It is unclear if Armenian president Armen Sarkissian is completely ignorant of the ruinous cul-de-sac down which President Gurbanguly Berdymukhamedow is taking Turkmenistan, or if the content of a recent letter to his despotic counterpart to mark the annual Day of Neutrality was intended to be so ironic that it veered towards black comedy.

Intending to strike a congratulatory tone with Ashgabat Sargissian’s words of wisdom and cognisance of the realities of everyday life under Berdymukhamedow’s failed presidency included praise for Turkmenistan’s citizens, who are seemingly preoccupied with establishing harmonious relations with neighbouring state whilst queuing at ATMs and for basic foodstuffs whilst their leader blows money on statues, including of horses and dogs, and other futile vanity projects.

Going further to wish the people of Turkmenistan peace and prosperity it isn’t though from outside the country’s borders where a threat to such existential ideals emanates, but from their own president. Ruling the hydrocarbon-rich country in a North Korea-lite manner has resulted in a heavily surveilled, paranoid society that fears being ‘shopped’ by their nearest and dearest for even the most trivial ‘offences’. There is little in the way of societal peace in Berdymukhamedow’s Turkmenistan, where democracy is non-existent, access to food and hard cash are far from guaranteed and any form of public, and even privately expressed dissent is brutally squashed.

Any country where hydrocarbon wealth is the main source of income is by default characterised as prosperous, but in Turkmenistan this has not translated into an equitable society replete with opportunity, abundance, and stability. It is arguable that the country is the most corrupt, unbalanced nation on earth today, where the country’s riches are used by the president as if they are his own, earned from his wisdom, ingenuity, and acuity of mind. Sitting atop vast reserves of gas and/or oil is nothing but quirks of nature and kismet, and sadly fertile territory for opportunist dictators. It goes without saying that had Turkmenistan been a Yemen rather than a Qatar of Central Asia, the dentist of previous ruler Saparmurat Niyazov wouldn’t have been as eager to become the fledgling nation’s second president.

Turkmenistan’s neutrality which would seem to distance itself from wading into conflicts outside of its own sovereign territory is at odds with Berdymukhamedow seemingly being at war with his own people. Using the country as a blank canvas on which to display his crass vulgarity the president appears to regard his countrymen as beneath him and with disdain, people not to be trusted or regarded with compassion.

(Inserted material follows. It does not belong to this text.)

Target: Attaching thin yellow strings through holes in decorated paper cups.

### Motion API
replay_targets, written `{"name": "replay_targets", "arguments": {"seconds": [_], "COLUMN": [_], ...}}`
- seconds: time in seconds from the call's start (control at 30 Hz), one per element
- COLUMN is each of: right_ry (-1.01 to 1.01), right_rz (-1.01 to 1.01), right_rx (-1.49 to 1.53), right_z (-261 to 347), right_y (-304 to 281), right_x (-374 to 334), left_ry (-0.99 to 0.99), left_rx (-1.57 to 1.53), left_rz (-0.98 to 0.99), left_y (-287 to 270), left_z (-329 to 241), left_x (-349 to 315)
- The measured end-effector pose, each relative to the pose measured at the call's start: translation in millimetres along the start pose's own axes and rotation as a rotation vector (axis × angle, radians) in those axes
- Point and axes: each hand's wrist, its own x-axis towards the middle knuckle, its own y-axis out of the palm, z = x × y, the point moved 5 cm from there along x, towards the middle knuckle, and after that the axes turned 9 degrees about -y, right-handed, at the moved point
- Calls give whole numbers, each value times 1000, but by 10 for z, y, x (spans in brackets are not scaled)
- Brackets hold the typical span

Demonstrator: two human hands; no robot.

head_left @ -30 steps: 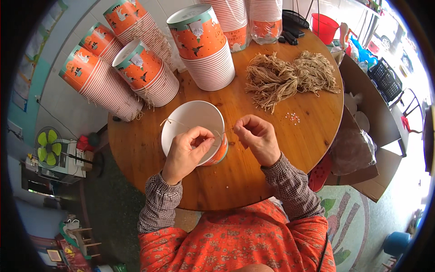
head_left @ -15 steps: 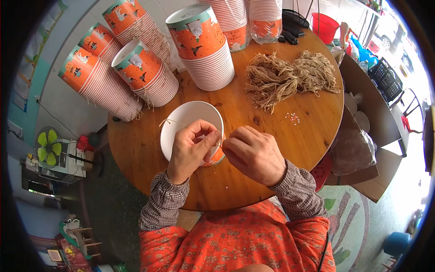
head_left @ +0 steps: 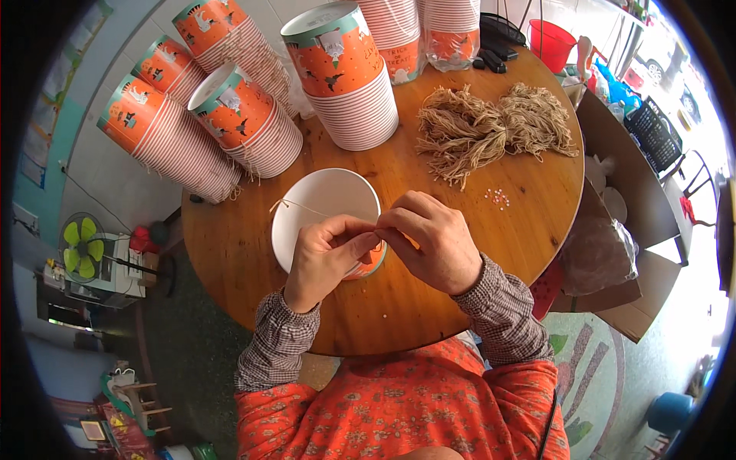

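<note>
A paper bucket [head_left: 295, 222], white inside and orange outside, lies tilted on the round table with its mouth toward me. A thin tan cord [head_left: 308, 209] is knotted at the left of its rim and runs across the mouth toward my fingers. My left hand [head_left: 326, 259] is in front of the bucket, thumb and forefinger pinched on the cord near the right rim. Fingertip to fingertip with it, my right hand [head_left: 431, 244] is also closed in a pinch at the same spot. The cord's end between the fingers is mostly hidden.
Stacks of orange-and-white paper buckets [head_left: 349, 107] stand along the table's back and left. A bundle of tan cords [head_left: 460, 134] lies at the back right, with small pale beads [head_left: 497, 199] before it. An open cardboard box [head_left: 613, 268] stands beyond the table's right edge.
Both hands have come together, fingertips now meeting at the right of the bucket's rim. My right hand has risen slightly; the left hand's fingers have flattened toward it.
</note>
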Motion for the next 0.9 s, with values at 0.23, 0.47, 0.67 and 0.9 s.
{"name": "replay_targets", "arguments": {"seconds": [0.23, 0.47, 0.67, 0.9], "right_ry": [151, 165, -8, -24], "right_rz": [14, 34, 66, -11], "right_rx": [115, 92, 35, 48], "right_z": [-88, -135, 30, 2], "right_y": [16, -1, -11, -53], "right_x": [-22, -87, -36, 37], "left_ry": [127, -19, -71, 45], "left_rx": [153, -11, -342, 9], "left_rz": [-50, -65, 33, 46], "left_y": [7, -116, -26, 63], "left_z": [-31, -60, -33, -103], "left_x": [5, 17, 41, -24]}}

Ostensibly his madcap projects, including a Jack Nicklaus-designed golf course, Awaza coastal resort, and the falcon-shaped airport terminal building, the latter costing a reported $2 billion, are ‘for the people’ but in reality are the result of Berdymukhamedow’s wild flights of fancy often the preserve of the monied, and vainglorious.

Projects conceived for self-deification and to elevate Turkmenistan, sorry the president, to an imagined position of power within the region and wider world are in actuality more of the white elephant variety, which will wither on the vine and fall into inevitable disrepair. If nothing else, these schemes and more to complement countless examples of statuary were built at the president’s behest because quite simply he could, with nobody to stop him. Those closest to him often benefit from securing construction contracts, inflated far and away above the market rate. The only limitations seemingly being his own imagination and the country’s shrinking deposit account.

If therefore Turkmenistan’s much vaunted place on the list of neutral countries seems perverse and ironic, that’s because it is. Berdymukhamedow’s peace, prosperity, wealth and happiness are not in doubt as he regards himself as Turkmenistan, and not just its commander in chief. Neutrality ensures that Turkmenistan will not involve itself in conflicts outside of its own borders but in effect is more an isolationist approach adopted to serve the president’s own agenda. Crucially for Berdymukhamedow this stance ensures the international community will continue to pay lip service to those crying foul over Turkmenistan’s appalling Human Rights record and a modus operandi completely at odds with how to run a country, apart from into the ground. More a quid pro quo arrangement, President Berdymukhamedow wishes to deter prying eyes from seeing how he uses his country as his private playground and theme park, somewhat conflicting with the image he wishes to portray through a succession of Potemkin-esque projects. It is though impossible in the modern era, even for dictatorships, to completely sanitise what appears online; should the preferred image of Turkmenistan that Berdymukhamedow wishes to present be in the public domain, he should also expect the treatment of workers shanghaied to bring the country’s cotton cash crop to market to equally present a pertinent snapshot of the grim reality he has thrust upon the nation.

More a spoilt big kid than a head of state, the 62-year old can stamp his foot to get what he wants, with nobody within or outside of Turkmenistan willing or able to take on a country carefully dressed as a neutral, pacific nation but one in reality being taken on a nightmare journey towards oblivion.